I’ve never read Mein Kampf. From what I’ve heard, it’s long and terribly boring. My own contribution to this particular anniversary will be this post, on by far the best author I’ve encountered who has treated Hitler.

I have read a fair bit on the Third Reich. Many know far more than me, but I’ve read many thousands of pages. However, it’s not the heavy tomes by Shirer or Kershaw or Bullock that have contributed the most to my understanding of the subject, but rather what are probably the two shortest relevant books I’ve read, both by Sebastian Haffner. (admittedly, you probably have to go through a few of the 800-pagers to really get the most out of Haffner.)

The first of these books is Geschichte eines Deutschen, available in English under the cringe-worthy title, Defying Hitler. (It seems publishers will do anything to get the word ‘Hitler’ into a title.) The second is Anmerkungen zu Hitler (“Remarks on Hitler,” though sold in English as The Meaning of Hitler, a translation disliked by the author.) You should read both.

Since I’ve already done a couple posts touching on the former book, I’ll focus on the latter here.

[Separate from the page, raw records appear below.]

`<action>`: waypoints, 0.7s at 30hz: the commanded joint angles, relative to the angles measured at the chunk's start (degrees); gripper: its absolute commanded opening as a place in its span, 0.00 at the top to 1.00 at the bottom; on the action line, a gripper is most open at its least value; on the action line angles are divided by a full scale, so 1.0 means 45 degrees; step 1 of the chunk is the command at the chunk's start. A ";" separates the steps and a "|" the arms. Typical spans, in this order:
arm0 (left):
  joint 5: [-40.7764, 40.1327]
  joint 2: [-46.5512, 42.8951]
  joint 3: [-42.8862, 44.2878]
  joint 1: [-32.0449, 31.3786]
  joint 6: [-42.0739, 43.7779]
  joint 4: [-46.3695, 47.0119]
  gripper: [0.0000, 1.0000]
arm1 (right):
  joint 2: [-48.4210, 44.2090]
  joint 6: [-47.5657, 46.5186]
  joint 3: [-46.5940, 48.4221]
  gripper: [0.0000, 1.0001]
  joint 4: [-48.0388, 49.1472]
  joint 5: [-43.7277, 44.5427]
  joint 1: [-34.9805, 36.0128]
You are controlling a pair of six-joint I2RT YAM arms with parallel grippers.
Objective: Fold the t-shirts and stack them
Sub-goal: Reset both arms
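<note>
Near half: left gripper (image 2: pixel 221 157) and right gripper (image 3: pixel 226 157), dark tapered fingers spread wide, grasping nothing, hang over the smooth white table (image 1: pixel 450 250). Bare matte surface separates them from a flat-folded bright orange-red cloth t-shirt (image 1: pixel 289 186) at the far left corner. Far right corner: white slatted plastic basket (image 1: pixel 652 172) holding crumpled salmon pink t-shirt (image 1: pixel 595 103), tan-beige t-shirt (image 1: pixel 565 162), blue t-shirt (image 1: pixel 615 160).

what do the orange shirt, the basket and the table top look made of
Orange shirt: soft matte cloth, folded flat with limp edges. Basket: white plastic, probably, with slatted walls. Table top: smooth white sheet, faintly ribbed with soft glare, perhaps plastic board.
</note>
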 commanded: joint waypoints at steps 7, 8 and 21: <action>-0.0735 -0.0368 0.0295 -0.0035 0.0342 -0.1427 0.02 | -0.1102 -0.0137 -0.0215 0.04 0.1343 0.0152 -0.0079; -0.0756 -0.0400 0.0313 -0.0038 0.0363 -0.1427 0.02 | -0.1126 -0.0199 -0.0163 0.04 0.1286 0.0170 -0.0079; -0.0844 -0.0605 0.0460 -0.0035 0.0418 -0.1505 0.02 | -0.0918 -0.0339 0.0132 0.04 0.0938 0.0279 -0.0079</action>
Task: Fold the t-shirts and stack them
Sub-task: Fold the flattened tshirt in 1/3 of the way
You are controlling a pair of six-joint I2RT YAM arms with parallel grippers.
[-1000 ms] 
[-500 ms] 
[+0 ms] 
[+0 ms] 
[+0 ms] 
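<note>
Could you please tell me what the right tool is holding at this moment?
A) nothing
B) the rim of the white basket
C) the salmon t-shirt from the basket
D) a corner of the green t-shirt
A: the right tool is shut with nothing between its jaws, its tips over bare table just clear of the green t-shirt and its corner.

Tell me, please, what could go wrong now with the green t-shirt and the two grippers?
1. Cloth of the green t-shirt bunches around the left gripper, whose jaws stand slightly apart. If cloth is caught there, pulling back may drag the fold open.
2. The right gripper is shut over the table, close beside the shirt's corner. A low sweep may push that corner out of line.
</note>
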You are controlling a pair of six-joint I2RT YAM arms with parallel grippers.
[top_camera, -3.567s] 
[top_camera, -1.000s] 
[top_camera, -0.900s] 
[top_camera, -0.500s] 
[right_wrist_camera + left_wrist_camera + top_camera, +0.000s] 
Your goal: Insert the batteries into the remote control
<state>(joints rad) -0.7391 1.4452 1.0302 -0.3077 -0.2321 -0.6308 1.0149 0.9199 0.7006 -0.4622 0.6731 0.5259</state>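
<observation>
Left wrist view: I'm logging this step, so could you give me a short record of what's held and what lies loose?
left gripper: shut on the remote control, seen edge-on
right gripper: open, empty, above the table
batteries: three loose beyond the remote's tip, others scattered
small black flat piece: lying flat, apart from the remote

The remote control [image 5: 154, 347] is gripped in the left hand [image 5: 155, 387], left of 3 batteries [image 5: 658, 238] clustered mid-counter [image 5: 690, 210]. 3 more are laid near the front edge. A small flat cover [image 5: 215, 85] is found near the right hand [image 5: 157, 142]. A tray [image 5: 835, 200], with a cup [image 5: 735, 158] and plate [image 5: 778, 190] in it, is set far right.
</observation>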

Part of the book’s genius is the writing itself. Short, simple sentences, no big words, no massive accretion of footnotes with a vast bibliography at the end, no vast accumulation of facts in the manner of the 800-page tomes that historians today typically produce. Haffner feels no need to impress us with this sort of thing; what does impress is his thought itself. Psychological insight, thoughts on the significance of the last eight months of the war, on Hitler’s decision to declare war on America, on the meaning of the Battle of the Bulge: there is a great deal to mull over in this book, and I think most of it is correct (Haffner does try to argue that Hitler would not have been remembered as a great man if he had died in 1939, which I don’t find so convincing: with genocide and war, the difference between talking and doing is an important one).

One central thesis of the book is altogether compelling. Winston Churchill, in his memoires of the Second World War, declared himself content to be judged on his results. Haffner applies this criterion to Hitler, and comes to the conclusion that Hitler was a total failure, one of the greatest failures in history.

People look to the fact that Hitler got control of so much of Europe, and feel that he must therefore have been some sort of genius – an evil genius, but a genius nonetheless. In fact, insofar as he did enjoy some kind of success, he did so where there was no substantial resistance to him, but he wasn’t really all that successful: virtually everywhere, he achieved virtually the opposite of what he aimed at.

One of his major aims was a war against Russia and Marxism; his actual accomplishment was to bring both into the heart of Europe, and even of Berlin. He tried to destroy Poland, and the Poles ended up with an awful lot of German land. He set out to destroy the Jews, and instead created conditions in which the creation of a Jewish state was all but inevitable (ohne Hitler kein Israel, he says: without Hitler, no Israel). He did not set out at the start to harm Great Britain, but his war had the effect of radically reducing that country’s place in the world. Certainly Hitler did succeed in killing large numbers of people, including his enemies, but he was interested in the fate of nations, not of particular individuals.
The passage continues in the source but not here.